A pesquisadora informa que a fumaça contém centenas de substâncias, que podem favorecer ou prejudicar a germinação de sementes, dependendo das espécies. As mais conhecidas delas são as carriquinas, reguladores da germinação e do crescimento encontrados na queima de material vegetal. As carriquinas interagem com os hormônios das plantas, promovendo a germinação de certas sementes e inibindo o desenvolvimento de outras.
“Como a pesquisa feita diretamente com fumaça gasosa envolve variáveis difíceis de replicar, optamos por utilizar ‘água de fumaça’ disponibilizada comercialmente. Ela produz um efeito equivalente ao da chuva depois da queimada. E sua ação pode ser facilmente reproduzida por outros pesquisadores”, explica Kolb. E conta que, em seu laboratório, foram empregadas duas concentrações de “água de fumaça”: 2,5% e 5,0%.
Aplicações práticas
O estudo em pauta enfocou o efeito individual das duas concentrações de água de fumaça na germinação das sementes das 44 espécies, sem se preocupar com a definição de estratégias de manejo. Mas as aplicações práticas são óbvias: sementes que respondem bem poderão ser semeadas em áreas que sofreram a ação do fogo ou ainda previamente tratadas com “água de fumaça”, na concentração adequada, antes da semeadura em campo, em áreas degradadas por pecuária e outros usos do solo. “Verificamos que, não apenas as plantas típicas de savanas, mas até mesmo algumas espécies de campos úmidos, que não evoluíram na presença de fogo intenso e frequente, responderam bem ao tratamento com fumaça”, destaca Kolb.

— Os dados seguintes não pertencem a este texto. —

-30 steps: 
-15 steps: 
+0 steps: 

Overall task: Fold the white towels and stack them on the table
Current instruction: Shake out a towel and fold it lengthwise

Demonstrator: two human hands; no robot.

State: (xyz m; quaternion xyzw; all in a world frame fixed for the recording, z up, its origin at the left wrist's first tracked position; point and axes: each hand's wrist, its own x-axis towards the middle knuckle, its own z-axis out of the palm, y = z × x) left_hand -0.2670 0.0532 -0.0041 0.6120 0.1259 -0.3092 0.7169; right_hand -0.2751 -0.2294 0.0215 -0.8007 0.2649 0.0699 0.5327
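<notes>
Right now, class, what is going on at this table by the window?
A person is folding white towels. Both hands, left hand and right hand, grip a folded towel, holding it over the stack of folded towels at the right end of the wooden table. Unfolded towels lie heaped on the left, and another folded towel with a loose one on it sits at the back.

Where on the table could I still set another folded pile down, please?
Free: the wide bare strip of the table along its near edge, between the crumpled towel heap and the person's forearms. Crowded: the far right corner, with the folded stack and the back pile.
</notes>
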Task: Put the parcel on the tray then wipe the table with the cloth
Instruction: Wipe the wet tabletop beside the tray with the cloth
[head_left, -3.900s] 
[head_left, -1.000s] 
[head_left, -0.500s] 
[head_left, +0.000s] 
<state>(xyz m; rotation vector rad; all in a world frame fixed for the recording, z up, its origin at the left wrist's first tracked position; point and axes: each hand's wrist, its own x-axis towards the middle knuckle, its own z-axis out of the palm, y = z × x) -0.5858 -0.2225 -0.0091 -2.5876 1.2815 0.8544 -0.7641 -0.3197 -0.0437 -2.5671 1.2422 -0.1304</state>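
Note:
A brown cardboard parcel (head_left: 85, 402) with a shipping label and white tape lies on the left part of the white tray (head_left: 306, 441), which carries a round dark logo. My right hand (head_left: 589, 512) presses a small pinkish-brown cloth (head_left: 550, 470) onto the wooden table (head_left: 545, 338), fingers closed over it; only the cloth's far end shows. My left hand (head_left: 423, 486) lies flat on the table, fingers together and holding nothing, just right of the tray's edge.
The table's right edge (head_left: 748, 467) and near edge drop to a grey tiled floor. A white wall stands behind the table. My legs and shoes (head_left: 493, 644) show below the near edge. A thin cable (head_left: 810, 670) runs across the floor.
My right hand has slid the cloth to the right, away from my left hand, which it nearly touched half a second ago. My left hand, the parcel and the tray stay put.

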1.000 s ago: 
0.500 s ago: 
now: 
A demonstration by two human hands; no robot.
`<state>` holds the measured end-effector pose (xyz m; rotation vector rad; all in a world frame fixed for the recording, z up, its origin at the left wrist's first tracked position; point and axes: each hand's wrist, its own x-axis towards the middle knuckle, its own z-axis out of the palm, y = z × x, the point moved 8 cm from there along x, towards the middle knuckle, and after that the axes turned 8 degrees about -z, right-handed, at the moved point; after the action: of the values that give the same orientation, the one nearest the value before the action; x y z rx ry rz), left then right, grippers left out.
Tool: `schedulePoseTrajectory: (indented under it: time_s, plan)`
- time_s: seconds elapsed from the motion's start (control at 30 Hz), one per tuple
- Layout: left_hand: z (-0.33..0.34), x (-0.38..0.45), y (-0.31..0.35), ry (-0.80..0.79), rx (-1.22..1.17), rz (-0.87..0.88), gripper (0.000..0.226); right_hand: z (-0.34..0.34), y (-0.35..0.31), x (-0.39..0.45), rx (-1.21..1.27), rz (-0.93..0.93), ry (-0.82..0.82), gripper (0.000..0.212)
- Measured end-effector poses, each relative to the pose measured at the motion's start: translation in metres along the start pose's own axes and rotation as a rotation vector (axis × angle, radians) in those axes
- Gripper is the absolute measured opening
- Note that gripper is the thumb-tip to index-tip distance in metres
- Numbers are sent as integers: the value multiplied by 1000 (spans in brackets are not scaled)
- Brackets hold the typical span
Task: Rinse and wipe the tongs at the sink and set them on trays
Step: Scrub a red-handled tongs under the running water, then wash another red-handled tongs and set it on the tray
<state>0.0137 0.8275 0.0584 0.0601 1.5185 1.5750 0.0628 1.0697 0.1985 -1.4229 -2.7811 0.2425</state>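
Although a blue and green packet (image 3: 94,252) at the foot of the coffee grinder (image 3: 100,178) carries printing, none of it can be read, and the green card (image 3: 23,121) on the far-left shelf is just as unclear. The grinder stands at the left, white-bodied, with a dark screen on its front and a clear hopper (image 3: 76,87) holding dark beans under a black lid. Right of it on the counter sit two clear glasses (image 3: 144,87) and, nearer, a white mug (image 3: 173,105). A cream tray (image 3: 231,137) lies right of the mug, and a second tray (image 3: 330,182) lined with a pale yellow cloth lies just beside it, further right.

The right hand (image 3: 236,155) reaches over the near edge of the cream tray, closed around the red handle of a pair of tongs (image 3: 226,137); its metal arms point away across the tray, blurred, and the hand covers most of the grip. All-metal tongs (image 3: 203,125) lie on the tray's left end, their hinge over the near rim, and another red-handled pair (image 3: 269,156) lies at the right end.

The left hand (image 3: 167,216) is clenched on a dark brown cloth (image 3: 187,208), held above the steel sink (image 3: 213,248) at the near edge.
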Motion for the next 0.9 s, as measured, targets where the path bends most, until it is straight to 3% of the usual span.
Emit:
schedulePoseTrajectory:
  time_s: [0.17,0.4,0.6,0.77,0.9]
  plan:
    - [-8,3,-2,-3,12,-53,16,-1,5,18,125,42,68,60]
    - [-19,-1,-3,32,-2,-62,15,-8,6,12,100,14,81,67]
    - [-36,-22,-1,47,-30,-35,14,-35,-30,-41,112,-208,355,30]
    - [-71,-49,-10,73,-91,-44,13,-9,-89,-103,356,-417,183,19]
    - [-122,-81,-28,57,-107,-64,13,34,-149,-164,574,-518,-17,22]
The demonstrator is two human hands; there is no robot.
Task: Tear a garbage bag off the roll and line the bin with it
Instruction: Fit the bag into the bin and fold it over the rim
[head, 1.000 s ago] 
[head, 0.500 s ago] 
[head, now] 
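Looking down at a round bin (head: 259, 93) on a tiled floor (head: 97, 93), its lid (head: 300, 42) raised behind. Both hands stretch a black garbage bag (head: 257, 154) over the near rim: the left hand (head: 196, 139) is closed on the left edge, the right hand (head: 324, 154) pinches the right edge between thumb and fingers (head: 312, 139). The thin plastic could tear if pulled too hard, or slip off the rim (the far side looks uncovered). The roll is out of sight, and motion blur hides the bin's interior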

Das 44 espécies estudadas, 14 delas (32% do total) mostraram aumento na germinação em resposta à fumaça, com variações dependendo da concentração. Por outro lado, quatro espécies (9% do total) exibiram uma redução significativa na germinação, particularmente na concentração mais alta, de 5%. As gramíneas, em especial, germinaram mais rapidamente em resposta à fumaça, com destaque para Ctenium polystachyum e Saccharum villosum, que apresentaram redução substancial no tempo médio de germinação após tratamento com “água de fumaça”.

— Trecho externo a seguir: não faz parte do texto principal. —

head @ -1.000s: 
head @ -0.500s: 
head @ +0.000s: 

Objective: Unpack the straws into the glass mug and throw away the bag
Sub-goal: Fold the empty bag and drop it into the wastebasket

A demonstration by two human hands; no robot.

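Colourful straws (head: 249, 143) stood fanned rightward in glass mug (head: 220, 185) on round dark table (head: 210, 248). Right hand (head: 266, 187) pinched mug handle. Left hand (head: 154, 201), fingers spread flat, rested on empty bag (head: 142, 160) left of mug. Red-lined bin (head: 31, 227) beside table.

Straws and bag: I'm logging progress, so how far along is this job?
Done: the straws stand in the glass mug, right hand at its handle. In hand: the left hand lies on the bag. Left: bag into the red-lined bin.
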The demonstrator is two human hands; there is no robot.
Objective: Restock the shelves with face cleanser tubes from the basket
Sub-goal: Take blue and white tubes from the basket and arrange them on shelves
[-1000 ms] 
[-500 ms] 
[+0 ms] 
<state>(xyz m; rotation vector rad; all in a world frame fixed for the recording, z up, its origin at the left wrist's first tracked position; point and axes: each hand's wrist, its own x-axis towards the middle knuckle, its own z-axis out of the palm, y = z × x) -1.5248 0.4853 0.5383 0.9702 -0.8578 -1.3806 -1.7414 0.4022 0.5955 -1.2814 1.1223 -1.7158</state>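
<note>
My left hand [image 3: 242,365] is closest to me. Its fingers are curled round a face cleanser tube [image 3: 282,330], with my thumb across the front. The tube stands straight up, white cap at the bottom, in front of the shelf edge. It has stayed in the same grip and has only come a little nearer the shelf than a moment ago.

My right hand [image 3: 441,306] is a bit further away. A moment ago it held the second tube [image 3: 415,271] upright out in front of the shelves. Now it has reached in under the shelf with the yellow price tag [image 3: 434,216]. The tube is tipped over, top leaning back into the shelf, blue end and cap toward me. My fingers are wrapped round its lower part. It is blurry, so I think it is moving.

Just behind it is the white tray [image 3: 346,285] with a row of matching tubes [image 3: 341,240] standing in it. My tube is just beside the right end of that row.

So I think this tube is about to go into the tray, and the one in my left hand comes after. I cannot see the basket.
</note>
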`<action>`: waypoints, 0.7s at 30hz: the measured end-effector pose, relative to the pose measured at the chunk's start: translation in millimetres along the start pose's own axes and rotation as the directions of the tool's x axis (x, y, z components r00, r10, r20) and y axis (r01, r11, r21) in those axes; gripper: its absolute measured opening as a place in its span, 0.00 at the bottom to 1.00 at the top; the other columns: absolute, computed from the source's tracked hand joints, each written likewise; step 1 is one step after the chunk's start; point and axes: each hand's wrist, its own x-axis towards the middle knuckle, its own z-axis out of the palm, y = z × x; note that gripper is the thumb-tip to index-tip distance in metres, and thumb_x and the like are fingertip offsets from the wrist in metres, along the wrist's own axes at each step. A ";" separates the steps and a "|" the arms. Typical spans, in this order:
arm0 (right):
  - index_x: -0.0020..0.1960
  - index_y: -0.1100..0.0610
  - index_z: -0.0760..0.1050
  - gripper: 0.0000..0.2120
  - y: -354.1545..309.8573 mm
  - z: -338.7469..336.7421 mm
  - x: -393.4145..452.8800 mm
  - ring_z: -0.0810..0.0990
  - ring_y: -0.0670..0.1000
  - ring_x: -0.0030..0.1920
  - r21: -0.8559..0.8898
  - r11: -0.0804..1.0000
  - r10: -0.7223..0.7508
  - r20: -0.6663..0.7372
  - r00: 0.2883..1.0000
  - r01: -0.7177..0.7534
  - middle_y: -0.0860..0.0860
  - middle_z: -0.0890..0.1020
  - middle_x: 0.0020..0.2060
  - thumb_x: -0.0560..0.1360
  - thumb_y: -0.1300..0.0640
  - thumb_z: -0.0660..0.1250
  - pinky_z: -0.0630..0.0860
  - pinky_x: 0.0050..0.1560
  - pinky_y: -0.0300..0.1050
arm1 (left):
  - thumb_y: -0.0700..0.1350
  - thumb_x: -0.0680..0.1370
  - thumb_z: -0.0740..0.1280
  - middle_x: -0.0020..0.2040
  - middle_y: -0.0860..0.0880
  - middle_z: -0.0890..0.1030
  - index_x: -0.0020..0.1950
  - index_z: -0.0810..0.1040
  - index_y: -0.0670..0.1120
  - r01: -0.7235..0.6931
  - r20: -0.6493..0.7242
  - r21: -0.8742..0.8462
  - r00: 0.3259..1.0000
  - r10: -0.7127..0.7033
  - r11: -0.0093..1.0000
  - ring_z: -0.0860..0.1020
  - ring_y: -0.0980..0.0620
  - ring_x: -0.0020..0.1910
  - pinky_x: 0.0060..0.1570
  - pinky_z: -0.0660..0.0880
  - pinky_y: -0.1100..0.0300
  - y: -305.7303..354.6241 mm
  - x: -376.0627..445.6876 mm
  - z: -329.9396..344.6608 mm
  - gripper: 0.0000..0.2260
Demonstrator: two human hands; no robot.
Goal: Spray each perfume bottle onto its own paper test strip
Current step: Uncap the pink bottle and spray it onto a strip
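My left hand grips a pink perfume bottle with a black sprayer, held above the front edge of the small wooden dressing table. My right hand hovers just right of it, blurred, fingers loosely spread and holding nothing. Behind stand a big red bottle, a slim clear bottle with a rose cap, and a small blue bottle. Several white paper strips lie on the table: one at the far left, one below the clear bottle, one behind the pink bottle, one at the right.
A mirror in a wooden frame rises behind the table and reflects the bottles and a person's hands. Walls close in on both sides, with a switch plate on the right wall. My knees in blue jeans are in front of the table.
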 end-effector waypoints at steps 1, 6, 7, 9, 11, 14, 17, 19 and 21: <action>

“Os resultados indicam que a fumaça pode atuar como um estímulo importante para a germinação em algumas espécies do Cerrado, oferecendo uma vantagem competitiva no ambiente pós-fogo. A pesquisa sugere que as respostas à fumaça são altamente específicas para cada espécie e variam de acordo com a forma de crescimento e o tipo de comunidade vegetal”, resume Kolb.
Além de Motta e Kolb, Natashi Pilon e Alessandra Fidelis participaram do estudo. A pesquisa recebeu apoio da FAPESP por meio do projeto “Atributos adaptativos ao fogo de sementes de espécies do Cerrado”, coordenado por Fidelis, e da bolsa de pós-doutorado concedida a Pilon.